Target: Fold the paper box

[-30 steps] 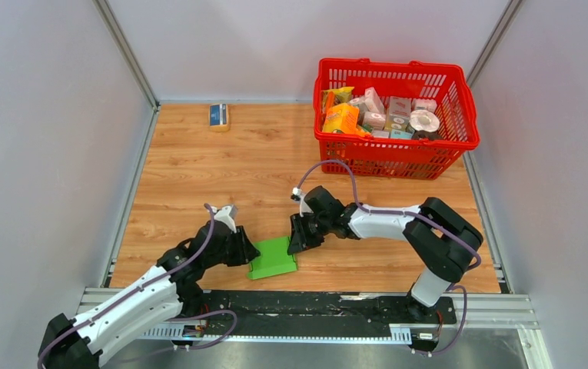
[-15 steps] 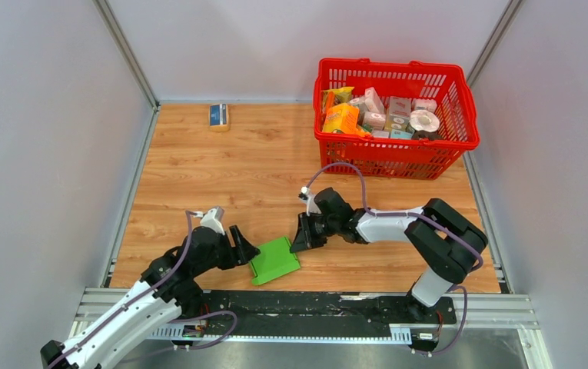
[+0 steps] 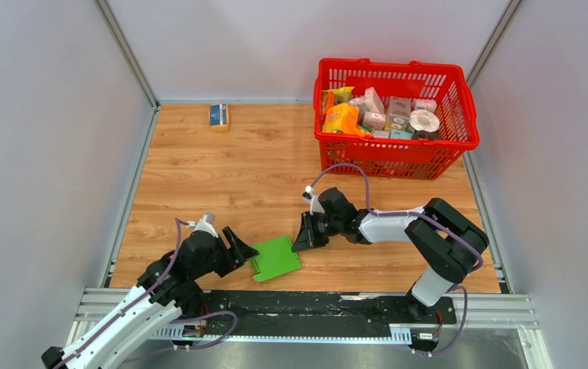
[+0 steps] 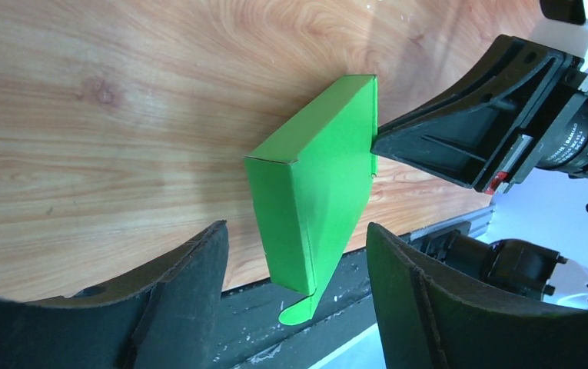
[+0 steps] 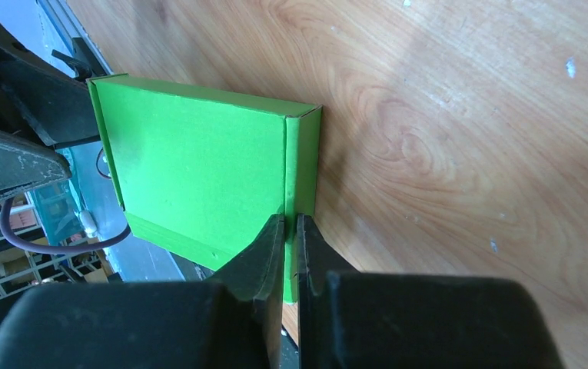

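The paper box [image 3: 277,257], bright green and folded flat-ish with its side walls up, lies on the wooden table near the front edge. In the left wrist view the paper box [image 4: 317,177] has a small rounded tab hanging over the black rail. My left gripper [image 3: 243,250] is open just left of it, and its wide-apart fingers [image 4: 198,269] flank the box's near end without touching it. My right gripper [image 3: 300,242] is shut on the box's right side wall. In the right wrist view the paper box [image 5: 198,165] has that thin green wall pinched in my right gripper [image 5: 290,221].
A red basket [image 3: 395,71] full of printed packages stands at the back right. A small blue-and-tan box [image 3: 219,115] sits at the back left. A black rail [image 3: 313,304] runs along the near edge just below the box. Grey walls close both sides.
My left gripper has let go, opened wide and drawn back toward the near left. The right gripper has closed on the box's right wall, and the box has slid slightly right.
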Tool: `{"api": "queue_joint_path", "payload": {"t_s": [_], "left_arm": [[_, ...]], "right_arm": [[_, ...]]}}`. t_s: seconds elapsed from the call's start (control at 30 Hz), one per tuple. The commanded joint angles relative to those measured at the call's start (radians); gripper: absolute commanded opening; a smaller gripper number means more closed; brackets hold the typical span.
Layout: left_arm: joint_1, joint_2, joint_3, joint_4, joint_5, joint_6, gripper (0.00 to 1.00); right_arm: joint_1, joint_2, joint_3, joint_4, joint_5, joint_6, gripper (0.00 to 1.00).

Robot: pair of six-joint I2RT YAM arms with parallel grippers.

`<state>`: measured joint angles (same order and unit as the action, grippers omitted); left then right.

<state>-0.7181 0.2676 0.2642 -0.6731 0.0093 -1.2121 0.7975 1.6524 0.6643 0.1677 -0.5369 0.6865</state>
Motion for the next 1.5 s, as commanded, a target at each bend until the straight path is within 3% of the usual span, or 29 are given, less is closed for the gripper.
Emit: {"api": "queue_joint_path", "payload": {"t_s": [0.0,0.13,0.27,0.43,0.6,0.73,0.77,0.83,0.87,0.97,1.13,1.33,1.47], "left_arm": [[0.002,0.021,-0.037,0.088,0.011,-0.124,0.74],[-0.001,0.093,-0.137,0.283,0.079,-0.210,0.73],[-0.004,0.143,-0.154,0.380,0.060,-0.230,0.68],[-0.007,0.139,-0.203,0.507,0.024,-0.299,0.51],[-0.007,0.105,-0.220,0.483,0.023,-0.334,0.33],[-0.006,0.052,-0.240,0.458,0.037,-0.378,0.28],[-0.006,0.038,-0.241,0.446,0.038,-0.406,0.28],[-0.006,-0.004,-0.241,0.396,0.049,-0.446,0.28],[-0.007,-0.019,-0.243,0.367,0.057,-0.501,0.28],[-0.006,-0.091,-0.240,0.307,0.077,-0.593,0.28],[-0.004,-0.215,-0.212,0.184,0.090,-0.667,0.26],[-0.006,-0.310,-0.195,0.104,0.146,-0.707,0.19],[-0.004,-0.329,-0.174,0.079,0.155,-0.708,0.19]], "right_arm": [[-0.009,0.020,-0.034,-0.030,0.095,-0.025,0.09],[-0.009,0.021,-0.037,-0.030,0.097,-0.030,0.08],[-0.011,0.021,-0.042,-0.022,0.100,-0.031,0.08],[-0.009,0.018,-0.035,-0.025,0.097,-0.031,0.10],[-0.009,-0.078,-0.002,-0.149,0.169,-0.112,0.26],[0.003,-0.195,0.037,-0.281,0.256,-0.224,0.43],[0.031,-0.228,0.044,-0.327,0.285,-0.255,0.53],[0.096,-0.331,0.063,-0.355,0.403,-0.371,0.64],[0.197,-0.362,0.069,-0.367,0.466,-0.408,0.74],[0.424,-0.462,0.074,-0.338,0.720,-0.562,0.80],[0.592,-0.491,0.081,-0.272,0.873,-0.720,0.81],[0.697,-0.362,0.162,-0.278,1.080,-0.904,0.80],[0.761,-0.306,0.136,-0.098,1.279,-1.041,0.71]]}}
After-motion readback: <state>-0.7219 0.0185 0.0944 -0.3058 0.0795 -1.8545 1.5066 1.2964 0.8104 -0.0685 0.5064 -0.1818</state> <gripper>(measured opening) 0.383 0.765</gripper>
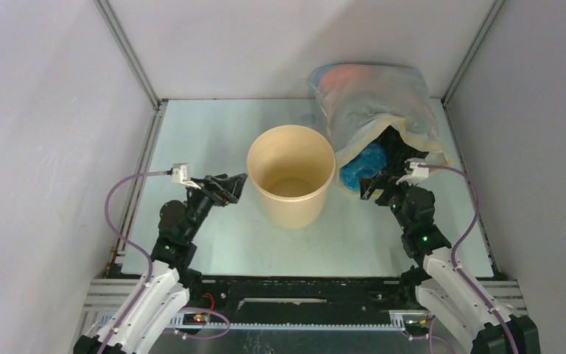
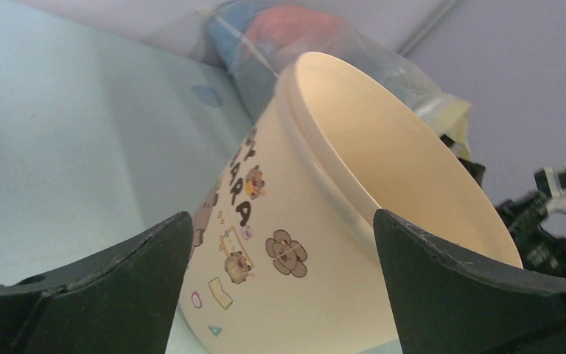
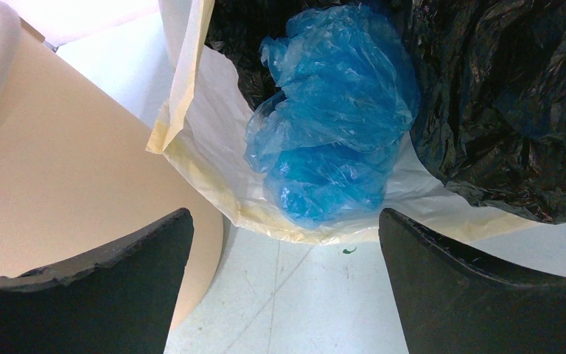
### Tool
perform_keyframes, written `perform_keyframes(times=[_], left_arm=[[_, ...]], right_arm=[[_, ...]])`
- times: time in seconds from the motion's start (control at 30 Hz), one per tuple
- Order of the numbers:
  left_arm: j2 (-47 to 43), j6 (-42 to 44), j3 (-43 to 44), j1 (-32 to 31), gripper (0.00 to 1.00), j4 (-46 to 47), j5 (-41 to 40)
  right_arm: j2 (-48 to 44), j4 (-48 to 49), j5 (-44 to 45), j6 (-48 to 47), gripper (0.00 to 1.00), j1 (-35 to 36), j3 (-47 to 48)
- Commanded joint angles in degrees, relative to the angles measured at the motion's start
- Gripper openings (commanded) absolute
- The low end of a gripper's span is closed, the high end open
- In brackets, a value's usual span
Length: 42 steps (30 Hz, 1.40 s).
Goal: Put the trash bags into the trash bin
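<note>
We are reading the only writing in view on the trash bin (image 1: pixel 291 184): in the left wrist view, dark block letters are running down its outer wall. The last ones are looking like A, R, A, and the rest we cannot make out. Small cartoon flowers and bear-like figures are sitting around the letters. No other label is showing. The bin is standing upright near the middle of the worktop (image 1: pixel 214 133), its round rim facing up. The left claw (image 2: pixel 282 221) is hanging open just beside the bin's left wall and holding nothing; whether a finger is touching the rim we cannot tell. To the right, a large cloudy sack (image 1: pixel 372 103) is lying with its beige-edged mouth turned toward the bin, and the strip of worktop between them is looking very narrow. The blue trash bag (image 3: pixel 332 125) is lying crumpled in that mouth, resting on the sack's lower lip, with black film (image 3: pixel 501 96) bunching just beside and behind it. The right claw (image 3: pixel 284 217) is spreading wide, pointing at the blue bag from just short of it and gripping nothing. Bare worktop is lying left of the bin, behind it and in front of it, while the grey side walls and their metal rails are closing in the left, right and far edges.
</note>
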Motion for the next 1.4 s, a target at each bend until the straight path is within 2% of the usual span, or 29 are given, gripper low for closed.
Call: perform_keyframes(times=[0.0,0.17,0.33,0.43,0.57,0.8,1.03,1.13,1.23,1.33,1.37], left_arm=[[-2.0,-5.0,7.1,-0.4,1.00,-16.2,-8.5],[-1.9,-5.3,14.8,-0.4,1.00,-27.2,-8.7],[3.7,-5.2,23.6,-0.5,1.00,-37.5,-11.6],[7.3,-3.8,26.7,-0.9,0.99,-39.4,-12.5],[11.7,-1.5,30.8,-2.3,0.92,-41.6,-12.4],[16.6,3.2,37.0,-8.6,0.91,-45.1,-17.9],[26.3,8.0,48.5,-12.3,0.89,-57.1,-25.1],[30.3,8.6,51.8,-12.4,0.88,-60.8,-25.4],[34.1,9.6,54.7,-12.7,0.76,-63.1,-23.0],[36.1,10.6,56.4,-12.7,0.53,-63.4,-21.8],[36.4,10.9,57.0,-12.7,0.49,-63.3,-22.2]], right_arm=[[-1.5,-0.4,-0.2,-0.5,1.00,0.4,2.4],[-0.9,-0.2,-0.8,-0.2,1.00,0.4,2.4],[-0.4,0.2,-1.0,-0.3,1.00,0.5,2.4],[-0.4,0.3,-1.0,-0.3,1.00,0.5,2.4],[-0.2,0.3,-0.7,-0.5,1.00,0.5,2.4],[0.1,0.4,-0.8,-0.6,1.00,0.5,2.4],[0.9,1.0,-1.4,-0.5,1.00,0.5,2.4],[1.4,1.4,-1.7,-0.6,1.00,0.5,2.4],[1.7,1.5,-1.6,-0.7,0.99,0.5,2.4],[2.0,1.7,-1.8,-0.8,1.00,0.6,2.4],[2.0,1.8,-2.0,-0.8,1.00,0.5,2.4]])
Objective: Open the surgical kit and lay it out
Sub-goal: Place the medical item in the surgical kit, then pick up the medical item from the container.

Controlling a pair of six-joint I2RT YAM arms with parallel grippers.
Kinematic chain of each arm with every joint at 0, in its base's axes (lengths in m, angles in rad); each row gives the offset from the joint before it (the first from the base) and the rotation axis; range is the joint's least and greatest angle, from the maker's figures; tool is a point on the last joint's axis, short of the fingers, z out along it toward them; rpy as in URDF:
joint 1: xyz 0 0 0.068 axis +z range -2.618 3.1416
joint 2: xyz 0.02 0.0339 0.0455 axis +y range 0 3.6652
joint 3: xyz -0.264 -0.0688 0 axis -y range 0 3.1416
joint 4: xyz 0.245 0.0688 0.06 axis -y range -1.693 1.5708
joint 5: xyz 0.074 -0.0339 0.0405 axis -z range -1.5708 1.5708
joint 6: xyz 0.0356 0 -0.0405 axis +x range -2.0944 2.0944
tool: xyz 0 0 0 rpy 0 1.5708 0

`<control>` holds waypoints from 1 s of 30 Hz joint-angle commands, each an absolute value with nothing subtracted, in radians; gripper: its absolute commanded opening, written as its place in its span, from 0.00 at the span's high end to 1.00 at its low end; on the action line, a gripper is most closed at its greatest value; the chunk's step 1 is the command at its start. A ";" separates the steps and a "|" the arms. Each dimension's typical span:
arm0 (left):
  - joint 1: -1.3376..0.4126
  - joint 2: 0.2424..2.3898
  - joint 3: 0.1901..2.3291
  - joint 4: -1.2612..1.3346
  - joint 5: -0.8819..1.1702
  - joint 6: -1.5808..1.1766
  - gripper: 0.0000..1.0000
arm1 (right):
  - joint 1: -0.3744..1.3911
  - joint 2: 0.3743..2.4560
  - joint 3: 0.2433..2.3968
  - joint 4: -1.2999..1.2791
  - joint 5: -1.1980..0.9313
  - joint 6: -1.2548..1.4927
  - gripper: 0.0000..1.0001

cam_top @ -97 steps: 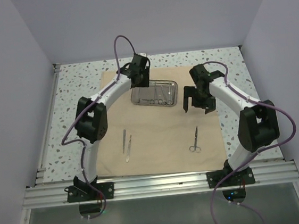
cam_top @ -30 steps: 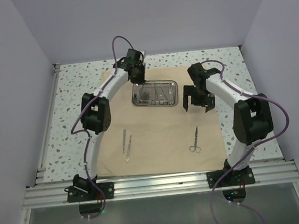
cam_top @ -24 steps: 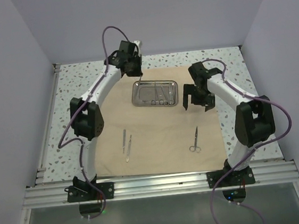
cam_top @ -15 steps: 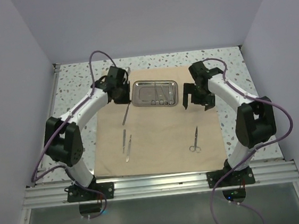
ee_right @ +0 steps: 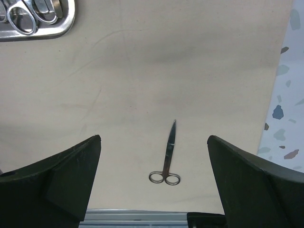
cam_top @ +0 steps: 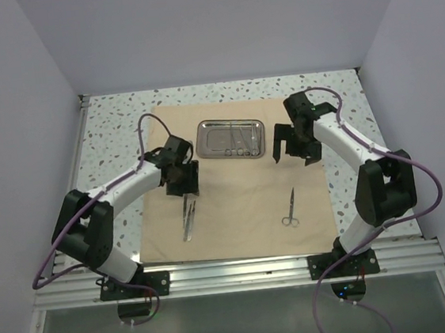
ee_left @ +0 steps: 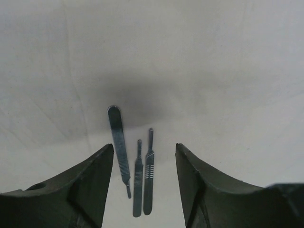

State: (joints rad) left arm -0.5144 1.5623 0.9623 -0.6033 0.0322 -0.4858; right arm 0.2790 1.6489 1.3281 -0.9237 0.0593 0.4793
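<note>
The beige cloth wrap (cam_top: 233, 193) lies spread flat on the table. The small steel tray (cam_top: 231, 138) sits at its far middle and holds several instruments; its corner shows in the right wrist view (ee_right: 61, 26). Three slim steel handles (cam_top: 187, 218) lie side by side on the cloth at the near left. My left gripper (cam_top: 183, 185) hovers just over them, open and empty, and they show between its fingers (ee_left: 145, 147). Scissors (cam_top: 290, 209) lie on the cloth at the near right (ee_right: 166, 159). My right gripper (cam_top: 294, 152) is open and empty, to the right of the tray (ee_right: 154, 138).
Speckled tabletop (cam_top: 108, 139) surrounds the cloth. A metal rail (cam_top: 241, 272) runs along the near edge. Grey walls close in the left, right and back.
My left arm swung from the tray down to the near left with a slim steel tool. That tool now lies beside the other two, and the gripper is open. The right arm stayed put.
</note>
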 commanded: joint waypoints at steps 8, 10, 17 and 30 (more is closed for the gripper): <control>-0.517 1.914 1.575 -0.609 -0.023 -0.382 0.47 | 0.275 1.594 1.302 -0.936 0.069 0.491 0.02; -0.517 2.004 1.693 -0.624 -0.026 -0.367 0.50 | 0.276 1.597 1.304 -0.943 0.075 0.492 0.02; -0.517 2.403 2.190 -0.672 -0.005 -0.351 0.56 | 0.275 1.611 1.307 -0.966 0.107 0.499 0.02; -0.517 2.539 2.292 -0.494 0.092 -0.373 0.54 | 0.276 1.609 1.287 -1.000 0.186 0.477 0.02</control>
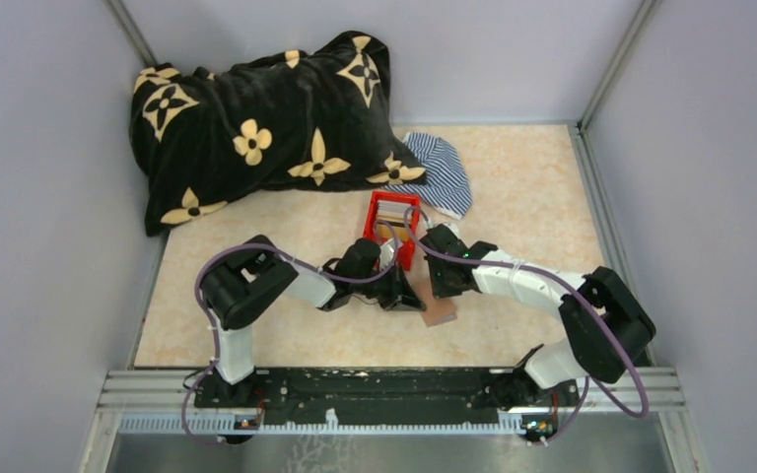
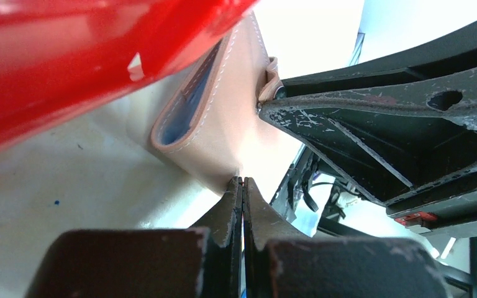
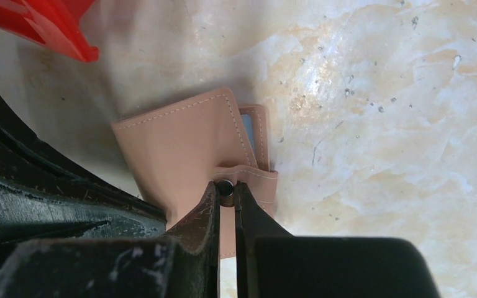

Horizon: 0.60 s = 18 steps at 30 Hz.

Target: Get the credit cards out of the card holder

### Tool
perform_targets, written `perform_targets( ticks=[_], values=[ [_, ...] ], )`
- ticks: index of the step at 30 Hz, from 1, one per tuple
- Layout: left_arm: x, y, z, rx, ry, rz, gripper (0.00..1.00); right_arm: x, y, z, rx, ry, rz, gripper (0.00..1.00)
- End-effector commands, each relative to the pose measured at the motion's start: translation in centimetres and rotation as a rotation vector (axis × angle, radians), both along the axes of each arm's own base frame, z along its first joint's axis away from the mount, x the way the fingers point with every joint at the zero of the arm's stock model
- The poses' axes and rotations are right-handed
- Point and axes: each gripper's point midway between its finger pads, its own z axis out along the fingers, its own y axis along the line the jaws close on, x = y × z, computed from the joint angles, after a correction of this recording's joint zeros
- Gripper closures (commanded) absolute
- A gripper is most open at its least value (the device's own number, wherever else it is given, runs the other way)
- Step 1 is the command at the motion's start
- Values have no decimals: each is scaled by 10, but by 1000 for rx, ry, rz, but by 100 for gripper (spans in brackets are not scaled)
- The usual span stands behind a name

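Note:
The card holder (image 1: 441,313) is a tan-brown leather wallet on the table just in front of the red box. In the left wrist view the card holder (image 2: 227,118) stands on edge, and a light blue credit card (image 2: 177,127) shows inside its open slot. My left gripper (image 2: 242,184) is shut, pinching the holder's lower edge. In the right wrist view my right gripper (image 3: 225,187) is shut on the snap of the holder's tab (image 3: 258,183), and a sliver of the blue card (image 3: 247,128) shows on the card holder (image 3: 180,143). Other cards are hidden. Both grippers, left (image 1: 404,296) and right (image 1: 442,284), meet at the holder.
A red plastic open-top box (image 1: 392,225) stands right behind the grippers and fills the top of the left wrist view (image 2: 68,56). A black flowered blanket (image 1: 256,128) and a striped cloth (image 1: 444,172) lie at the back. Grey walls close in the table.

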Motion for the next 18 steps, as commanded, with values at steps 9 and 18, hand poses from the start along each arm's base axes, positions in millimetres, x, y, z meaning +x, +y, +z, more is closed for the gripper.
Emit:
perform_targets(
  ticks=[9, 18],
  values=[
    [13, -14, 38, -31, -60, -13, 97, -6, 18, -16, 95, 33, 25, 100],
    [-2, 2, -11, 91, 40, -10, 97, -9, 19, -15, 110, 40, 25, 100]
  ],
)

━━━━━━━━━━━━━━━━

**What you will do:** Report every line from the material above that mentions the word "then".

**Solved problem:**
`<state>`: measured joint angles (same order and unit as the action, grippers omitted); left then right.
Sub-goal: Place the medical item in the surgical kit, then pick up the medical item from the container.

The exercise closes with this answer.